THE TASK:
The data must be given again exactly as written, with all images omitted.
━━━━━━━━━━━━━━━━
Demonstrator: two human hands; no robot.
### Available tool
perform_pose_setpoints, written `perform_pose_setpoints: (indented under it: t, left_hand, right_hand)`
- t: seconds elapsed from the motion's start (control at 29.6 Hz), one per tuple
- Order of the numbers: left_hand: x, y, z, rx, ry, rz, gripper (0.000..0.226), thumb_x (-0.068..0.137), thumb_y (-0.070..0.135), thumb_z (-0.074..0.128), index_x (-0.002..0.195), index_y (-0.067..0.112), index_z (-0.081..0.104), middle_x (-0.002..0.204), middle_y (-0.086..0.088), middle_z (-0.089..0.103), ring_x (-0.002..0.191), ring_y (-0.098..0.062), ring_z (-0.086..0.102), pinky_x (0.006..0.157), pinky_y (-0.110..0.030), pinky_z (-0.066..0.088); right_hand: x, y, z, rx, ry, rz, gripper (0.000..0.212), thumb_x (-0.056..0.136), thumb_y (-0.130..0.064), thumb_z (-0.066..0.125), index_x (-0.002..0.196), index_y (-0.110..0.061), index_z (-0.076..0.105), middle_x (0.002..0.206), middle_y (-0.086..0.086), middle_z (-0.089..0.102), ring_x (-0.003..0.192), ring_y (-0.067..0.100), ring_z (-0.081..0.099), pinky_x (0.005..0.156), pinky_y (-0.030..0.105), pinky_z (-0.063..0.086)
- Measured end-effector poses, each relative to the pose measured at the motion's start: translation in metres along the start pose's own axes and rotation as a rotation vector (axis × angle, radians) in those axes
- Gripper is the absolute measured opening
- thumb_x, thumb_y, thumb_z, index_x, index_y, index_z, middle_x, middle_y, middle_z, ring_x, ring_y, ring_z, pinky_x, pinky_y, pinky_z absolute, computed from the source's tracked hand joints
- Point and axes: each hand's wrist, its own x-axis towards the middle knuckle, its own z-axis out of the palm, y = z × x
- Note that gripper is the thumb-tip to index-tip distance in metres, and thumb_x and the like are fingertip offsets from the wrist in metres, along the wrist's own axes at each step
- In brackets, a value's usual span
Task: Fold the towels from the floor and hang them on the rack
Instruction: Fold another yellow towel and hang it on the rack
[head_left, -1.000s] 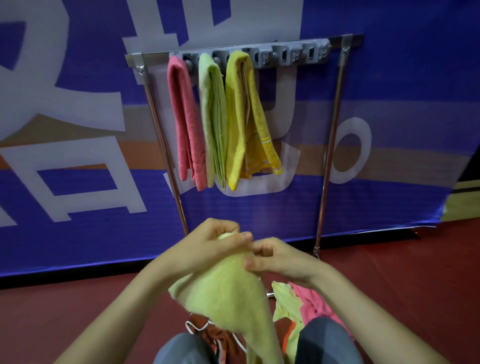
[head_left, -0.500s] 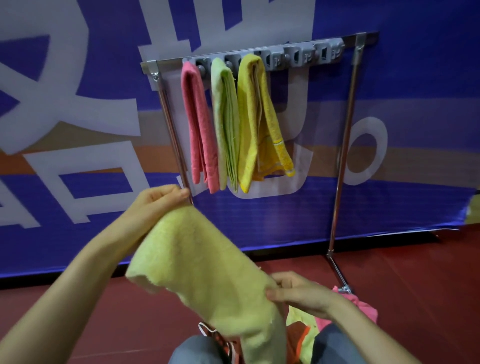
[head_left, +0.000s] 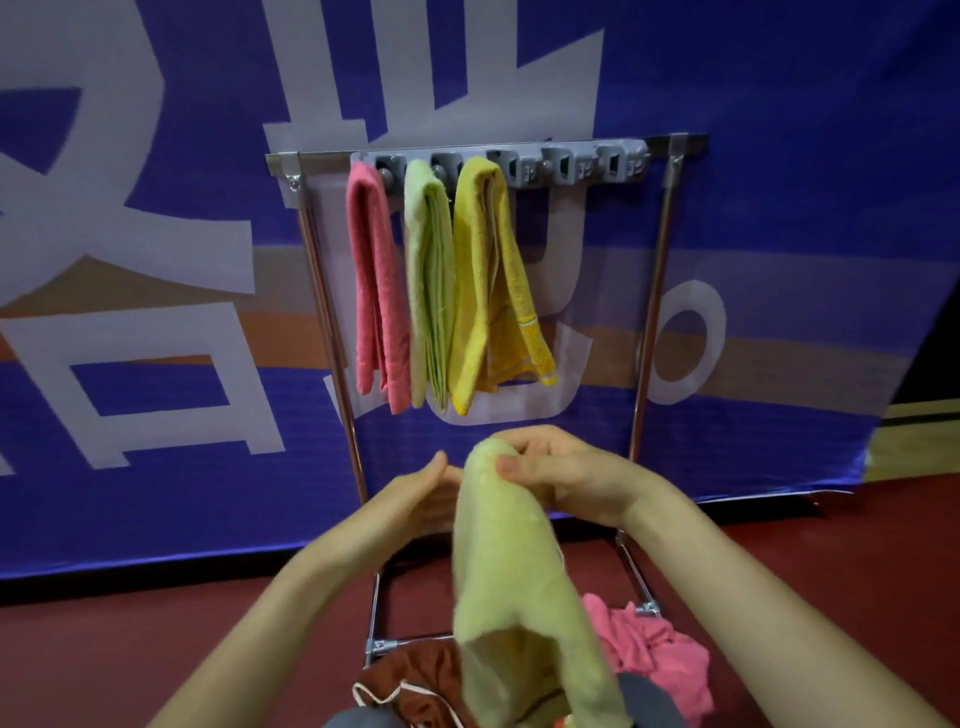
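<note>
A pale yellow-green towel (head_left: 511, 577) hangs doubled over in front of me, its top fold pinched by my right hand (head_left: 563, 475). My left hand (head_left: 423, 499) sits just left of the fold, fingers flat against the cloth; its grip is unclear. Straight ahead stands the metal rack (head_left: 657, 291) with grey clips along its top bar. Three folded towels hang from it: a pink towel (head_left: 376, 291), a light green towel (head_left: 428, 296) and a yellow towel (head_left: 488, 291). The right clips are free.
On the dark red floor (head_left: 156, 639) by the rack's feet lie a crumpled pink towel (head_left: 660, 654) and a brown towel (head_left: 415, 680). A blue banner (head_left: 156, 260) with large white characters stands behind the rack. My knees show at the bottom edge.
My left hand has dropped from upper left and my right hand has risen, so both meet at the towel's top. The towel went from spread out to doubled and hanging.
</note>
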Motion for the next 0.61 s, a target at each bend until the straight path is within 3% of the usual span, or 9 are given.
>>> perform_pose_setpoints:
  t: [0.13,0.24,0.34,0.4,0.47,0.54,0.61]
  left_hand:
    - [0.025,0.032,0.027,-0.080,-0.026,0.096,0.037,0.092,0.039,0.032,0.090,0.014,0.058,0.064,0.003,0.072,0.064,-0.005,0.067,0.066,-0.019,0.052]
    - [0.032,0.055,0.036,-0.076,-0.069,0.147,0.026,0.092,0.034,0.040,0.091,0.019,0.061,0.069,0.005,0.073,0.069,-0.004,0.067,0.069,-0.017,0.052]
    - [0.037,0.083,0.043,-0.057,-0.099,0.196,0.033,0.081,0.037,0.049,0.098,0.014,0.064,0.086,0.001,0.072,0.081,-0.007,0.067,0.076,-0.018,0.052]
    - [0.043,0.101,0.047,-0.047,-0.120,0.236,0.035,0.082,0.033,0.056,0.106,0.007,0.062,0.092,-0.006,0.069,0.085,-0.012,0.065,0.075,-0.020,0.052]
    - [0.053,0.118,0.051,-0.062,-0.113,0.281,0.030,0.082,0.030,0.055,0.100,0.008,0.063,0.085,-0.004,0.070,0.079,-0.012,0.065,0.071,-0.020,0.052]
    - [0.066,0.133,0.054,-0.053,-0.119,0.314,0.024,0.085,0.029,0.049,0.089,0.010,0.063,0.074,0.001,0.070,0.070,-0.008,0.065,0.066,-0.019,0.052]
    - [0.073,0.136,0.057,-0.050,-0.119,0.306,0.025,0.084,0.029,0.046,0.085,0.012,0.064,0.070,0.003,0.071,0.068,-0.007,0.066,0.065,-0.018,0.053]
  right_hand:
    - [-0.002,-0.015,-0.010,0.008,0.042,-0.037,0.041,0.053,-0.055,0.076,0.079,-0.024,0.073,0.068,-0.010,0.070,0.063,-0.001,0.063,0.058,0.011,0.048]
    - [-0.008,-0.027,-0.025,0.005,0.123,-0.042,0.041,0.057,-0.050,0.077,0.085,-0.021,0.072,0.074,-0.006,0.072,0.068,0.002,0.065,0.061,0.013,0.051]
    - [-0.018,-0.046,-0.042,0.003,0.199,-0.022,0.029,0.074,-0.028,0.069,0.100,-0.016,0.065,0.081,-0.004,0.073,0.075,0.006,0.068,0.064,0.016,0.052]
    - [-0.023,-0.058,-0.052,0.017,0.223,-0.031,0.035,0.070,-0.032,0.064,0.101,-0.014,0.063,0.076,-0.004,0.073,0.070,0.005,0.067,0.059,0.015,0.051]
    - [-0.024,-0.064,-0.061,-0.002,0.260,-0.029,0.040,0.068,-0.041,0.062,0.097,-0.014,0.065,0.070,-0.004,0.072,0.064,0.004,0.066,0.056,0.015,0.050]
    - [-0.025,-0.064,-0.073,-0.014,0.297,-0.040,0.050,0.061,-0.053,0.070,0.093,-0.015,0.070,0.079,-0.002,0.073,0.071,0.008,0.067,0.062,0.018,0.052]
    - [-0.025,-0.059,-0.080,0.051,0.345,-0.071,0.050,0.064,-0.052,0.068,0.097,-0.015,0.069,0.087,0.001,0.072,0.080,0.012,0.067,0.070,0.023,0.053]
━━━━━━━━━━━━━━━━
TASK ANSWER:
Demonstrator: two human hands; no robot.
### Available tool
perform_pose_setpoints, written `perform_pose_setpoints: (indented under it: t, left_hand, right_hand)`
- t: seconds elapsed from the motion's start (control at 29.6 Hz), one per tuple
- Order of the numbers: left_hand: x, y, z, rx, ry, rz, gripper (0.000..0.226), thumb_x (-0.068..0.137), thumb_y (-0.070..0.135), thumb_z (-0.074..0.128), index_x (-0.002..0.195), index_y (-0.067..0.112), index_z (-0.081..0.104), middle_x (-0.002..0.204), middle_y (-0.086..0.088), middle_z (-0.089..0.103), ring_x (-0.002..0.191), ring_y (-0.098..0.062), ring_z (-0.086..0.102), pinky_x (0.006..0.157), pinky_y (-0.110..0.030), pinky_z (-0.066..0.088); right_hand: x, y, z, rx, ry, rz, gripper (0.000..0.212), thumb_x (-0.056..0.136), thumb_y (-0.130..0.064), thumb_z (-0.066..0.125), index_x (-0.002..0.196), index_y (-0.110..0.061), index_z (-0.076..0.105), middle_x (0.002..0.206), middle_y (-0.086..0.086), middle_z (-0.089..0.102), ring_x (-0.003..0.192), ring_y (-0.067..0.100), ring_z (-0.081..0.099), pinky_x (0.005..0.156), pinky_y (-0.030..0.105), pinky_z (-0.063..0.086)
- Measured end-effector poses, each relative to the pose measured at the motion's start: translation in metres along the start pose's own axes and rotation as a rotation vector (axis × angle, radians) in those axes
- Gripper is the absolute measured opening
- thumb_x, thumb_y, thumb_z, index_x, index_y, index_z, middle_x, middle_y, middle_z, ring_x, ring_y, ring_z, pinky_x, pinky_y, pinky_z absolute, computed from the source's tracked hand joints
- Point and axes: each hand's wrist, its own x-axis towards the middle knuckle, its own z-axis out of the palm, y = z × x
- Note that gripper is the thumb-tip to index-tip distance in metres, and thumb_x and the like are fingertip offsets from the wrist in metres, along the wrist's own axes at each step
- In brackets, a value's usual span
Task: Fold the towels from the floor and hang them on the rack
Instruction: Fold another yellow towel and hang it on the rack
[head_left, -1.000s] 
[head_left, -0.500s] 
[head_left, +0.000s] 
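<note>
A pale yellow-green towel (head_left: 511, 577) hangs doubled over in front of me, its top fold pinched by my right hand (head_left: 563, 475). My left hand (head_left: 423, 499) sits just left of the fold, fingers flat against the cloth; its grip is unclear. Straight ahead stands the metal rack (head_left: 657, 291) with grey clips along its top bar. Three folded towels hang from it: a pink towel (head_left: 376, 291), a light green towel (head_left: 428, 296) and a yellow towel (head_left: 488, 291). The right clips are free.
On the dark red floor (head_left: 156, 639) by the rack's feet lie a crumpled pink towel (head_left: 660, 654) and a brown towel (head_left: 415, 680). A blue banner (head_left: 156, 260) with large white characters stands behind the rack. My knees show at the bottom edge.
My left hand has dropped from upper left and my right hand has risen, so both meet at the towel's top. The towel went from spread out to doubled and hanging.
</note>
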Motion for the next 0.61 s, a target at each bend until the straight path is within 3% of the usual span, or 9 are given.
>>> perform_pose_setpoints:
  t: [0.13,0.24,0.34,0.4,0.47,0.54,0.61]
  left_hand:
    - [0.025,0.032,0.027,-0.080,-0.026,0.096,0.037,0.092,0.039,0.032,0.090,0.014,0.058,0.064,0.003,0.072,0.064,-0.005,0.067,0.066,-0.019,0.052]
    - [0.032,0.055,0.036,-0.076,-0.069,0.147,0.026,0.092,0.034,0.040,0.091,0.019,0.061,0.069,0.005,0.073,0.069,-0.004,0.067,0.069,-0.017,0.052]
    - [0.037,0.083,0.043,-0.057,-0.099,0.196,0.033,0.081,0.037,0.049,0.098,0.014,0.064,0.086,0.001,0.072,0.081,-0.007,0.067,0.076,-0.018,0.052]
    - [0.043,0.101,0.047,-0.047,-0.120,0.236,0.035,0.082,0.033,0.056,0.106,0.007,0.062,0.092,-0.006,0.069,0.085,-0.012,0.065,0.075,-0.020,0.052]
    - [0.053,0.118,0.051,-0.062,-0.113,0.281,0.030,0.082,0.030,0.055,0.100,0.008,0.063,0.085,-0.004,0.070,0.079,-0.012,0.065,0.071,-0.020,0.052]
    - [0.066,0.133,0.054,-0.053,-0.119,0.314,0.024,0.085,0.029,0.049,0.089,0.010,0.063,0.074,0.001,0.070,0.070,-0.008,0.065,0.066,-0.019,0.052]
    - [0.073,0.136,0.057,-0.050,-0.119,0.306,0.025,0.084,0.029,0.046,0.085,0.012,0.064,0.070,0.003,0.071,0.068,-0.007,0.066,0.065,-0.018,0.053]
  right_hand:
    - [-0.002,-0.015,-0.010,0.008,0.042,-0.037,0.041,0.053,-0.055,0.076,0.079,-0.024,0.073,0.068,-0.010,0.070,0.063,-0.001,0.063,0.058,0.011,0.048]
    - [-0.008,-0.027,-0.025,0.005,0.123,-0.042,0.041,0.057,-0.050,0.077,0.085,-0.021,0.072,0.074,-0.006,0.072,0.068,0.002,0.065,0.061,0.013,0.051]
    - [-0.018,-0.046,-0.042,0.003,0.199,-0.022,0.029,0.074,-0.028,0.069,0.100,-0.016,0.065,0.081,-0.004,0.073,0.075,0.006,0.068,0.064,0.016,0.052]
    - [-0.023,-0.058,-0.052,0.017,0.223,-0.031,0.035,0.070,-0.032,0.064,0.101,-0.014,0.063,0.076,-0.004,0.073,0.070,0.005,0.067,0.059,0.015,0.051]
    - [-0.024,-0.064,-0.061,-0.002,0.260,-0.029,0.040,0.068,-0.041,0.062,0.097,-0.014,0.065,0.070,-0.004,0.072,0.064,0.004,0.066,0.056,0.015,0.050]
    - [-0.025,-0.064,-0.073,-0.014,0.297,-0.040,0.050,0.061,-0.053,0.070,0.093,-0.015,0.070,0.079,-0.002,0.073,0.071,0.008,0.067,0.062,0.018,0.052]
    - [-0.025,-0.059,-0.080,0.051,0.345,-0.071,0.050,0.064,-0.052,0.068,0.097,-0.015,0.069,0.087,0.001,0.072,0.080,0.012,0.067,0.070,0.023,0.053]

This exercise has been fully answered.